◆ EXERCISE REQUIREMENTS: Beneath this instruction is a listing; print exactly the lines in it starting at the line that contains "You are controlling" and going through the line that contains "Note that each".

◆ DATA BELOW:
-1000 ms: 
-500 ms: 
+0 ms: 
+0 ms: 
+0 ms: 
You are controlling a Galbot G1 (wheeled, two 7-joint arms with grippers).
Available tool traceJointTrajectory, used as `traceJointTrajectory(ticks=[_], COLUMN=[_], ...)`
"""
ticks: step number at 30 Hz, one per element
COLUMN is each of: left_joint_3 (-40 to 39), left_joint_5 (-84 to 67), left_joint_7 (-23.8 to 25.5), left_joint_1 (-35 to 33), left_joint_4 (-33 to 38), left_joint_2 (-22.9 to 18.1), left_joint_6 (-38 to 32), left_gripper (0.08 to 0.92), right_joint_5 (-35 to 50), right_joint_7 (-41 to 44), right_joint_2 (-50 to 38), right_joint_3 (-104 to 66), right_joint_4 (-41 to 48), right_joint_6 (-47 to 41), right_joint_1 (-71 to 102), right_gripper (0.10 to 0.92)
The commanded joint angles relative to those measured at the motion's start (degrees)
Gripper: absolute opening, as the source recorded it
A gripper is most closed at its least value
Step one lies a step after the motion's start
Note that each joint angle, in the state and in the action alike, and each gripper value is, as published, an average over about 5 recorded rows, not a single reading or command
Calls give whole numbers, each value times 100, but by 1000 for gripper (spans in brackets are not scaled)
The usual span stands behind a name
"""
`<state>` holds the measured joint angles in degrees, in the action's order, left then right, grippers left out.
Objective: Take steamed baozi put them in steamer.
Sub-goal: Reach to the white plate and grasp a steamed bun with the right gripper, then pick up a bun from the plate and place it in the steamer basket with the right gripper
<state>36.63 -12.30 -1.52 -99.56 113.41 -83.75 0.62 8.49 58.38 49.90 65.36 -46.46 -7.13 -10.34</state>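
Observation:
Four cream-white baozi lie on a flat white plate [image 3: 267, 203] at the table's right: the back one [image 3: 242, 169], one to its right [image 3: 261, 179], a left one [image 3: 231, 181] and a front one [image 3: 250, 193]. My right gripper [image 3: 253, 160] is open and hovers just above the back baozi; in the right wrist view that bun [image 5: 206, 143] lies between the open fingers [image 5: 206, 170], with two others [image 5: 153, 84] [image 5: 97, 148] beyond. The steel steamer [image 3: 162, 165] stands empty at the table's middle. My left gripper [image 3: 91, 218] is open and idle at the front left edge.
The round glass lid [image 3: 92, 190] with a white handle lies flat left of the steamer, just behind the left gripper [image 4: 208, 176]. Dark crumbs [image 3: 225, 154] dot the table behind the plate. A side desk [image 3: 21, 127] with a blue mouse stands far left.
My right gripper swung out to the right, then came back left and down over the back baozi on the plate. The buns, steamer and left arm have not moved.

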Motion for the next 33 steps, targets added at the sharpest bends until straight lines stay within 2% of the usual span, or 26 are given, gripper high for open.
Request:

◆ SOLUTION TO THIS EXERCISE:
You are controlling a Galbot G1 (wheeled, two 7-joint arms with grippers).
Available tool traceJointTrajectory, used as `traceJointTrajectory(ticks=[_], COLUMN=[_], ...)`
"""
ticks: step number at 30 Hz, one per element
COLUMN is each of: left_joint_3 (-40 to 39), left_joint_5 (-84 to 67), left_joint_7 (-23.8 to 25.5), left_joint_1 (-35 to 33), left_joint_4 (-33 to 38), left_joint_2 (-22.9 to 18.1), left_joint_6 (-38 to 32), left_gripper (0.08 to 0.92), right_joint_5 (-35 to 50), right_joint_7 (-41 to 44), right_joint_2 (-50 to 38), right_joint_3 (-104 to 66), right_joint_4 (-41 to 48), right_joint_6 (-47 to 41), right_joint_1 (-71 to 102), right_gripper (0.10 to 0.92)
The commanded joint angles relative to those measured at the motion's start (degrees)
Gripper: absolute opening, as the source recorded it
A gripper is most closed at its least value
Step one lies a step after the motion's start
Note that each joint angle, in the state and in the action alike, and each gripper value is, as published, an average over about 5 recorded rows, not a single reading or command

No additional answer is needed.